Apart from the role recovery culture plays in the idea of labor as service, I think the expectation of free labor also comes down to a lack of knowledge, value, and respect for the role of writers and what we do. 

Writers don’t just sit down and the words flow onto a screen in 20 minutes. We spend hours, days, and weeks formulating content. We put in the emotional labor of transforming our emotions and experiences into words that others can relate to. We spend months — years even — developing relationships with researchers and other stakeholders within the community to provide reliable sources of information. We do research in order to gain different perspectives. And then we go back to the work and rewrite it, again and again. It is beyond a full-time job. The same goes for speaking: it takes time and energy to prepare and deliver a speech. I could write an entire essay on how long it takes to develop regular business, too. Work doesn’t just fall into our laps. 

So if you work within the recovery industry, before asking someone in your community to do something for free, ask yourself whether you would do it for free if you didn’t have any other source of income. Ask yourself if you would ask any other professional to do that for free. When you ask someone to attend and participate in your event for free, ask yourself if you are taking away that person’s opportunity to pay their bills by working for someone willing to pay them and show respect and value for their work. 

The True Meaning of Service

I think it’s time that we revisit the true meaning of service: sharing our story of recovery to someone who is struggling. That means sharing at a meeting, or taking a newcomer to their first meeting. It doesn’t mean taking away someone's ability to support themselves.

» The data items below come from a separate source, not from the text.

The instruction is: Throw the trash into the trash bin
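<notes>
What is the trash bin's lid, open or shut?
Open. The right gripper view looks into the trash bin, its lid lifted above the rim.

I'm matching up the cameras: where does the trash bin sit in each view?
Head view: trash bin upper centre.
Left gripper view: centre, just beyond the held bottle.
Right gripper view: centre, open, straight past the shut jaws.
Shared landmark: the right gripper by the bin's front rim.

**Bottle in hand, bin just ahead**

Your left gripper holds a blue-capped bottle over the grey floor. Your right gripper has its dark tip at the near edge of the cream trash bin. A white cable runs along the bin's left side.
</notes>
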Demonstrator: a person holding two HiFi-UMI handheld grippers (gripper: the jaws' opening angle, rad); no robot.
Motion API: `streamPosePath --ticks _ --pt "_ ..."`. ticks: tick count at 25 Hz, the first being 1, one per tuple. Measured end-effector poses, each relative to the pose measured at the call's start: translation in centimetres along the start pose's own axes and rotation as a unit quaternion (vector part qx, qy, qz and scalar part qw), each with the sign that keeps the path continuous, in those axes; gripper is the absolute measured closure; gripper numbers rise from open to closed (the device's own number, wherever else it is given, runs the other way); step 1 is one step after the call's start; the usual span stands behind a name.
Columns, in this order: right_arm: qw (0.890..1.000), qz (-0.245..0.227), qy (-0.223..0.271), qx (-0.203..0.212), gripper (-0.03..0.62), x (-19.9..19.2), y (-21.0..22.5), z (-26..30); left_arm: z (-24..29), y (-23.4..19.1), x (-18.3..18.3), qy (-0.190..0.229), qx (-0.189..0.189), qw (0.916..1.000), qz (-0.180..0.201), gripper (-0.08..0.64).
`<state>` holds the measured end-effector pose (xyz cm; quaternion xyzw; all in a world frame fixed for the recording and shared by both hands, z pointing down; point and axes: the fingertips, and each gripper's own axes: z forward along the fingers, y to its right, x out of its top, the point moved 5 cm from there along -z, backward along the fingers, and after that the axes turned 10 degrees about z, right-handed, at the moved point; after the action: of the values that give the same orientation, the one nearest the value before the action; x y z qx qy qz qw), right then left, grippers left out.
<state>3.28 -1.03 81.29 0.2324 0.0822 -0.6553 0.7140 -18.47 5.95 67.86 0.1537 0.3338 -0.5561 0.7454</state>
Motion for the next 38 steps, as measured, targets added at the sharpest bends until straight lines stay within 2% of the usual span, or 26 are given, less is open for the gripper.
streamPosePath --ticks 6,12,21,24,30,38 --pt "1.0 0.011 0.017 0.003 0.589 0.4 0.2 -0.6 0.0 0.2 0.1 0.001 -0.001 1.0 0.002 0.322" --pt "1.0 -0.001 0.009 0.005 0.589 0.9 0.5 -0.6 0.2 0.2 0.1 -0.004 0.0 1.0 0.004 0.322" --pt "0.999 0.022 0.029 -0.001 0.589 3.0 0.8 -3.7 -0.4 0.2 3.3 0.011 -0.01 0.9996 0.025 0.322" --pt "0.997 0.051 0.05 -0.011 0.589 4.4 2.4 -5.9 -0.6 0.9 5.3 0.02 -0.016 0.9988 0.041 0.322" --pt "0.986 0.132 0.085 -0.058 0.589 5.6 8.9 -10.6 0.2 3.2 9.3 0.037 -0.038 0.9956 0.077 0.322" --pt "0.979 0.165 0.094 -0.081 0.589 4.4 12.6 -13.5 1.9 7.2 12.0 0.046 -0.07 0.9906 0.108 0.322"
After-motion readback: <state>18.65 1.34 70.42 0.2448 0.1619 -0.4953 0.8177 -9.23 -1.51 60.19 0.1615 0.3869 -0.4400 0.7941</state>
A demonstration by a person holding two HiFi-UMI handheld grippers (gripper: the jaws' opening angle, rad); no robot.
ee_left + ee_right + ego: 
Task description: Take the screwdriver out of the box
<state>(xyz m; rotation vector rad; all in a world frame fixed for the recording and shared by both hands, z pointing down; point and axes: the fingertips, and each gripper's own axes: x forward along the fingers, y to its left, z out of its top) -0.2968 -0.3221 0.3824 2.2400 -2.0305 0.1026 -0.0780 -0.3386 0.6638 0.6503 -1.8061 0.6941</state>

That said, I am still here because some organizations do value my work. Others take note of my boundary that I won’t work for free and change their perspective. Then there are some community organizations that are already leading the way, like the Alano Club of Portland. Executive Director Brent Canode says, “As a recovery community organization, we feel a moral obligation to pay our dedicated staff fair and competitive wages for the important work they do to support recovery in our community. Our industry has a checkered past when it comes to labor standards and capitalizing on the free service of recovering men and women who naturally want to help others. We must always strive to set the bar high when it comes to valuing our recovery workforce because who else is going to if we won't?"